According to the AP’s Dorie Turner, Peach County initially eliminated Mondays to save money (and 120 other districts in America have done the same). But rather than suffering under the curtailed schedule, test scores and attendance actually improved. And the district superintendent predicts the highest graduation rate in years.

Giving kids every Monday off obviously isn’t ideal for working parents, who then have to arrange (and pay for) additional childcare. But in Peach County, churches and the Boys & Girls Club have stepped in, offering care that apparently averages a few dollars a day. This might still be too much for some families, but if the four-day week caught on, maybe government agencies could step up to provide child care for free. Of course, this might cancel out the money-saving aspect of the scheme, but it would decouple kids’ supervision from their education, which might be a good thing.

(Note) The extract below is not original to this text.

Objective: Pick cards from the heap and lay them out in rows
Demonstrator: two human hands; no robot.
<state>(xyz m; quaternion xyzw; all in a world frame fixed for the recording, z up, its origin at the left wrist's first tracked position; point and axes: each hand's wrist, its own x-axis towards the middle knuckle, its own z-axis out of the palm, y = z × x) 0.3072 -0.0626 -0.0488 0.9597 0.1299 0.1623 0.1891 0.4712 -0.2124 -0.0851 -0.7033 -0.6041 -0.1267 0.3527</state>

Obviously kids need someone to watch them while parents are at work, but somewhere down the line we developed the idea that kids should be working all that time too. However, school doesn’t necessarily need the same hours as a full-time job. Reducing class time is unlikely to be popular when our country’s educational system is struggling so badly — and indeed, some districts who have tried to measure have had less success than Peach County — but it’s not clear that, when it comes to kids’ education, more is actually better. Kids might benefit from a little fucking-around time — and, perhaps more importantly, we might all benefit from initiating our spawn a little later into the five-day drudgery of the American workweek. Maybe then they’d grow up to figure out work/life balance.

Image via Melissa King/Shutterstock.com.

4-Day School Weeks Gain Popularity Across US [AP, via Brattleboro Reformer]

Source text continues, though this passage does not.